The outbreak of Classical Swine Fever (CSF) at the Philippines has been effectively contained, says the country’s Bureau of Animal Industry (BAI).
The bureau’s director Dr Davinio Catbagan said out of the country’s one-million pig stock, only about 4,000 animals have been recently affected in the two provinces. Catbagan said that about 2,000 were affected in Bulacan and another 2,000 in Pampanga.
Bulacan, one of the country’s largest sources of pork products, has about 300 swine farms. Commercial farms comprise about 80% of the hog industry here and supply the pork demands for the country’s capital of Manila and nearby provinces.
These commercial farms remained unaffected as the disease mainly struck backyard piggery farms in 20 of 24 towns.
For that reason, the Department of Agriculture assured the public last Friday that the outbreak will have no effect on the supply and prices of pork in Manila.
Catbagan assured that the BAI and the Philippine department of Agriculture have set up the necessary containment and biosecurity measures to stop the disease from spreading further.

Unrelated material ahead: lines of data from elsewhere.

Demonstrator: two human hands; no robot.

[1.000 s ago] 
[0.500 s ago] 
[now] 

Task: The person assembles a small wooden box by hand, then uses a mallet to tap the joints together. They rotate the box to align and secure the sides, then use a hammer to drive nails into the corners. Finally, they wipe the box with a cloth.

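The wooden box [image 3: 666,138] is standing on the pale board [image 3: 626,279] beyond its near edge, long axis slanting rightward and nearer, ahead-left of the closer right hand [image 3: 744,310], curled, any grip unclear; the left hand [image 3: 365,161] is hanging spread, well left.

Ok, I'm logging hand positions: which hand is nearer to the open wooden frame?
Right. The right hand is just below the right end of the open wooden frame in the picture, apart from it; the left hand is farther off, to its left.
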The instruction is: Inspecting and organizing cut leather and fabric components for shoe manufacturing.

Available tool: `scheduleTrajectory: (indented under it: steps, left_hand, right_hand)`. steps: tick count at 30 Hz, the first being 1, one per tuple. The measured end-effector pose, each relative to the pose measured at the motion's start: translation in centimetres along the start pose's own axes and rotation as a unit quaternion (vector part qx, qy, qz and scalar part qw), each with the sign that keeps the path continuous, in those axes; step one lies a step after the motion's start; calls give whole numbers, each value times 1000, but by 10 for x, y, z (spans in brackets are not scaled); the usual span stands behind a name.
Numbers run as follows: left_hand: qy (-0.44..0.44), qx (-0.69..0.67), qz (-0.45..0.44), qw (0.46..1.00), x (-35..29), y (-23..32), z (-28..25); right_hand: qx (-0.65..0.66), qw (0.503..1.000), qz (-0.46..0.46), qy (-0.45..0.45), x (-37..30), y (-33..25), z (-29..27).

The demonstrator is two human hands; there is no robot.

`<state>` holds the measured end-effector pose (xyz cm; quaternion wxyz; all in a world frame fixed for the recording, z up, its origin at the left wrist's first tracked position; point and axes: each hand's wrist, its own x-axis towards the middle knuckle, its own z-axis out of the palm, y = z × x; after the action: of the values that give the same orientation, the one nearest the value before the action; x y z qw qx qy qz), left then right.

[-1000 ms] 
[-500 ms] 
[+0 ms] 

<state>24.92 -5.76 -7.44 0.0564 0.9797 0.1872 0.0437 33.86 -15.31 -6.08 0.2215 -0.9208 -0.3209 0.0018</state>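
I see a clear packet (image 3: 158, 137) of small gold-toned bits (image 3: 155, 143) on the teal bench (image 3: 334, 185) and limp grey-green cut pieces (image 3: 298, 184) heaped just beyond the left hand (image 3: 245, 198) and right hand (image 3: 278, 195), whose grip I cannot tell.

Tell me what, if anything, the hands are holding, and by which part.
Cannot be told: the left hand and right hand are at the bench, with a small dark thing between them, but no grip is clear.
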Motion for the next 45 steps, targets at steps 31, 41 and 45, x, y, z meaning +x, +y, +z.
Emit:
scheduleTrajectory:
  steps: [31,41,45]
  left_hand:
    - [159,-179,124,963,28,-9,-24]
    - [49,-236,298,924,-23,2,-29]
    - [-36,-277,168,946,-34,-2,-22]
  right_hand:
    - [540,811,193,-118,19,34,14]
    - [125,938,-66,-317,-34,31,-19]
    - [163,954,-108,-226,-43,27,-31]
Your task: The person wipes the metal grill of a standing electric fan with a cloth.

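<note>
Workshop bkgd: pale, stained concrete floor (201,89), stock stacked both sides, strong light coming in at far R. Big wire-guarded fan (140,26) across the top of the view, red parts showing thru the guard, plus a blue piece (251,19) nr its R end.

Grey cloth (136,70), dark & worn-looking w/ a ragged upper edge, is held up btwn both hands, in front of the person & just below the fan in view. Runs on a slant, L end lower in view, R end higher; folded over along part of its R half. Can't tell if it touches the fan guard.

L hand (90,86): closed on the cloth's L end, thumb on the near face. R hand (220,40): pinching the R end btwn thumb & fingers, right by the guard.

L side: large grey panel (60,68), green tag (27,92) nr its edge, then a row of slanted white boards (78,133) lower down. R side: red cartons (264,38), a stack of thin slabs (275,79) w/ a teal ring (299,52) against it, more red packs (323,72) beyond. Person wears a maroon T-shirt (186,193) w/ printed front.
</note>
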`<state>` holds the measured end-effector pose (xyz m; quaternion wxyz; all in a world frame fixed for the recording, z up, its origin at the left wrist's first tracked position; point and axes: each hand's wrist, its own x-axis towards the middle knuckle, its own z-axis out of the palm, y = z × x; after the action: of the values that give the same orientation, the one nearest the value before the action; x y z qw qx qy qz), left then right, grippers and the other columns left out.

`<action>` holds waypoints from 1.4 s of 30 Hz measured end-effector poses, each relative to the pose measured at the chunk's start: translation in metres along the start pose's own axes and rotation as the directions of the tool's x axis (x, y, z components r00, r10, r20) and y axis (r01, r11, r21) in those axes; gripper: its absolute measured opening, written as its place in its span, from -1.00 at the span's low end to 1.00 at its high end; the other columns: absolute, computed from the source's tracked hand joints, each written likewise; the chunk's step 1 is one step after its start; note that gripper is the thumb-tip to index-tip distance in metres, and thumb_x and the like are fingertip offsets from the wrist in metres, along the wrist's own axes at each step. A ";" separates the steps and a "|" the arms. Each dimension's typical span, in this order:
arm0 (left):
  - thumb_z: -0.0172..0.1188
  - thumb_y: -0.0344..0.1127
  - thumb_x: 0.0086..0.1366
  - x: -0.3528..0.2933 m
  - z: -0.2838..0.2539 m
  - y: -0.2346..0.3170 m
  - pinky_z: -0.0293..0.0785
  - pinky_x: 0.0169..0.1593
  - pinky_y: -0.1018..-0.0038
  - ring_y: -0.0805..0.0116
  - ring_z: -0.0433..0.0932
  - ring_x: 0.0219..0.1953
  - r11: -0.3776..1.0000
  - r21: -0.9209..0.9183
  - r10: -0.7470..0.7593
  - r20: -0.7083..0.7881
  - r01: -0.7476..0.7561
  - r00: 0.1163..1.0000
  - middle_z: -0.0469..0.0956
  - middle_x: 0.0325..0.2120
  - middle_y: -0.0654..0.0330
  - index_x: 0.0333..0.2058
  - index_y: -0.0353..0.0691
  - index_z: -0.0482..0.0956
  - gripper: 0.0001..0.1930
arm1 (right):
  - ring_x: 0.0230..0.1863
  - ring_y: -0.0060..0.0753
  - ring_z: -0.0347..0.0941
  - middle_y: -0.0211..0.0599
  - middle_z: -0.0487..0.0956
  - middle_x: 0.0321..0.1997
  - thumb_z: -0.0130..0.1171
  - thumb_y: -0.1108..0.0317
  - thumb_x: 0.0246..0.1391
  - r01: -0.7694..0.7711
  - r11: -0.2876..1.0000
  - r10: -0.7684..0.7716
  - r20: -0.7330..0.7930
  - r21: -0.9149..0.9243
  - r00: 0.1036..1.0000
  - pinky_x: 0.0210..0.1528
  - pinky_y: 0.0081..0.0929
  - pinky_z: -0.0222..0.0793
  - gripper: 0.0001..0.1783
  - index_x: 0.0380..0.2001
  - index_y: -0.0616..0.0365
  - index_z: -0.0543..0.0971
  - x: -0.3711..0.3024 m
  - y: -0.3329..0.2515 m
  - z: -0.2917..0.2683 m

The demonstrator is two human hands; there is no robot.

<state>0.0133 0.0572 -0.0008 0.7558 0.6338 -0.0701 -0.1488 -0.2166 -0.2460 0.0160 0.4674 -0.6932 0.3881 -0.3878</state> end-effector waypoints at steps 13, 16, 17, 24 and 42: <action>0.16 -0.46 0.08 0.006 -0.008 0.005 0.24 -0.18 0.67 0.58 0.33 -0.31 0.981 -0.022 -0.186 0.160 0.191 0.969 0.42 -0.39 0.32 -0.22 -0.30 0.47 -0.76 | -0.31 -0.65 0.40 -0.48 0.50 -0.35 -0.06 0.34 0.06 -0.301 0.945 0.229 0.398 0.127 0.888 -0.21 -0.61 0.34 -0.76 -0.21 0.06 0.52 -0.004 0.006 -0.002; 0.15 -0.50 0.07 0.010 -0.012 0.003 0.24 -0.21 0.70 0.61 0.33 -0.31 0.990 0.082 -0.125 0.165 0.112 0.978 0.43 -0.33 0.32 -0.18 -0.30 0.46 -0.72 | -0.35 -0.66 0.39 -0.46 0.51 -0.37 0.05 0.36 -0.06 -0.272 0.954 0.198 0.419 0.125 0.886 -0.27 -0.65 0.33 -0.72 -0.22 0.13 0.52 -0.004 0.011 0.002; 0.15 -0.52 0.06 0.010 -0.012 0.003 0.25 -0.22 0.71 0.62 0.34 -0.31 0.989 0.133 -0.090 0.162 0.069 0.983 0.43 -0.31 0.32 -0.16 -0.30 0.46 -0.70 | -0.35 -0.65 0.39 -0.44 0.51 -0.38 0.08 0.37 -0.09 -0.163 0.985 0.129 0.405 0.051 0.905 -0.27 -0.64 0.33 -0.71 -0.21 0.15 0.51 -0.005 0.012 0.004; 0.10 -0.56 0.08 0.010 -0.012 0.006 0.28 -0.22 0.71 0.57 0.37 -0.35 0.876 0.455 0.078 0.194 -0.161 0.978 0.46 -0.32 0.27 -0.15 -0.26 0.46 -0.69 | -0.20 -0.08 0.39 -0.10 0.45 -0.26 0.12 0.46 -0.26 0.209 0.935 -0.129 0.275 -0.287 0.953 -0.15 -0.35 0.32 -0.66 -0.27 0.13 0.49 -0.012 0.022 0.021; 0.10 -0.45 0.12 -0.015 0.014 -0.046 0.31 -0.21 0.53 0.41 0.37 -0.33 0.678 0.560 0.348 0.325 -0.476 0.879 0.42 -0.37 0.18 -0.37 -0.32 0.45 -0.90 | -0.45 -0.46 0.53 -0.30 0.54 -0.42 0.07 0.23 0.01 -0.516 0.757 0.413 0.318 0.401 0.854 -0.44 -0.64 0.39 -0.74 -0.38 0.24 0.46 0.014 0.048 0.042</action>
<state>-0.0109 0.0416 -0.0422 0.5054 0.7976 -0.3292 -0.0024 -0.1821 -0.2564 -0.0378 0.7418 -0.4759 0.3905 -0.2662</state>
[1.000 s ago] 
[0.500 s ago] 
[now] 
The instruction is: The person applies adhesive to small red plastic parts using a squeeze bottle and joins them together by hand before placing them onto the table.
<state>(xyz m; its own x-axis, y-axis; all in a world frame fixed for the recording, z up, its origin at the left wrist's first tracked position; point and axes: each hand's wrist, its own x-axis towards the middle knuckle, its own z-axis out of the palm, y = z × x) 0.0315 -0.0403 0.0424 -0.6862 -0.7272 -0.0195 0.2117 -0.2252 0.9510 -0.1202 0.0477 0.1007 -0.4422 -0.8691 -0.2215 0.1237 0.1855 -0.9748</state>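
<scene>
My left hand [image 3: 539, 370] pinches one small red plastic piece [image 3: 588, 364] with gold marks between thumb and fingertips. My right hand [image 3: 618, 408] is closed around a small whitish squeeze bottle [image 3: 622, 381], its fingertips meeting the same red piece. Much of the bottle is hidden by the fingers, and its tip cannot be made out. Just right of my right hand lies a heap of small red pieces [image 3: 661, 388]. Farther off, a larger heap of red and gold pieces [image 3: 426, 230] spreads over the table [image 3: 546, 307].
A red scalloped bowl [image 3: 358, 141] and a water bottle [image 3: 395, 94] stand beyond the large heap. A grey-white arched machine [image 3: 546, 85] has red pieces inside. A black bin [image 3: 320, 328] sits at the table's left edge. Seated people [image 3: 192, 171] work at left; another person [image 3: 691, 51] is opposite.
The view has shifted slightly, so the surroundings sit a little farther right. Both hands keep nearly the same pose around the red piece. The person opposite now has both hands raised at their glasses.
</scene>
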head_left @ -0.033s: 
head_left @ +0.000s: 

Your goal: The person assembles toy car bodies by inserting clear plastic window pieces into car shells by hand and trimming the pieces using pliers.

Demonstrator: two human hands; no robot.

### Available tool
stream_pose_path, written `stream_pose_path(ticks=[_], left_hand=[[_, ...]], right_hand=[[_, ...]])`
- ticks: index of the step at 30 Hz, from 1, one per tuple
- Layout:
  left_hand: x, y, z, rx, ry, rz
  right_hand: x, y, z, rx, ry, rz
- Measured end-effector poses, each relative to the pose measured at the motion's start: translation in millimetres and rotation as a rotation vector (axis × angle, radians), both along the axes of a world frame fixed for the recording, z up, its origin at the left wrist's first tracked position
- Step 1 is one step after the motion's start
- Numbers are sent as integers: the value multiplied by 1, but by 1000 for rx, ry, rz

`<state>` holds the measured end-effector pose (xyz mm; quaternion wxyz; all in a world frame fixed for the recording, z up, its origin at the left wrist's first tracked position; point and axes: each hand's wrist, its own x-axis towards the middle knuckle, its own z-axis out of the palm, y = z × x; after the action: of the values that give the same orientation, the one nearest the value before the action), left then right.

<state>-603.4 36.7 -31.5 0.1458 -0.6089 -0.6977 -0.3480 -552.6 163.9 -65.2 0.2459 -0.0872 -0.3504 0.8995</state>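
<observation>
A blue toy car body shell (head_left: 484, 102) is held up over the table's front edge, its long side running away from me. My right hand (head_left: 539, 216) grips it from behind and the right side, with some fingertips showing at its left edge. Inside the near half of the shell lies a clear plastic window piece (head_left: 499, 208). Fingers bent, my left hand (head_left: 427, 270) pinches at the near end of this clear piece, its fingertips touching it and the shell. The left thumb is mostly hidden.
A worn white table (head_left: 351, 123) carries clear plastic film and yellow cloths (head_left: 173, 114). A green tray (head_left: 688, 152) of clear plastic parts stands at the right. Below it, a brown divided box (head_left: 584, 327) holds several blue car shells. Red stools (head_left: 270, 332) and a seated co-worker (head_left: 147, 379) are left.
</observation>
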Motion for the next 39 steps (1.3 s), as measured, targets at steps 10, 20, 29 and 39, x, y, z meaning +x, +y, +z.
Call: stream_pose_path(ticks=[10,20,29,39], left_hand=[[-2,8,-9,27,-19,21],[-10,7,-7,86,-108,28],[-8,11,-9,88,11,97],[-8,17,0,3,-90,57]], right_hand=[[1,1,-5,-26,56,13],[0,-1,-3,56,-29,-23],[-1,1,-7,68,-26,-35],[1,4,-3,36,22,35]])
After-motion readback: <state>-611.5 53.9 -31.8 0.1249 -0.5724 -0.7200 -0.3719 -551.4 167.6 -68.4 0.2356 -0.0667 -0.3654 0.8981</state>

Catbagan pointed out that the BAI is already implementing an inoculation programme for healthy pig stock to prevent them from getting the disease.
Likewise, quarantine and other containment measures have been implemented in the affected areas.
The National Meat Inspection Service (NMIS) is also strictly monitoring the movement of hogs and newly slaughtered meat, requiring the presentation of the necessary permits for all transport of pigs and carcasses.
Prices of the food products remain stable although it appeared that consumers avoided buying pork.
Although the government, through the NMIS, is ensuring that ‘double dead’ meat is not being sold in the market, Catbagan advised consumers to look for the government or local seal that certifies the safety of the carcass.
Officials urged on hog raisers should observe bio-security measures and sanitary procedures to prevent the disease from spreading.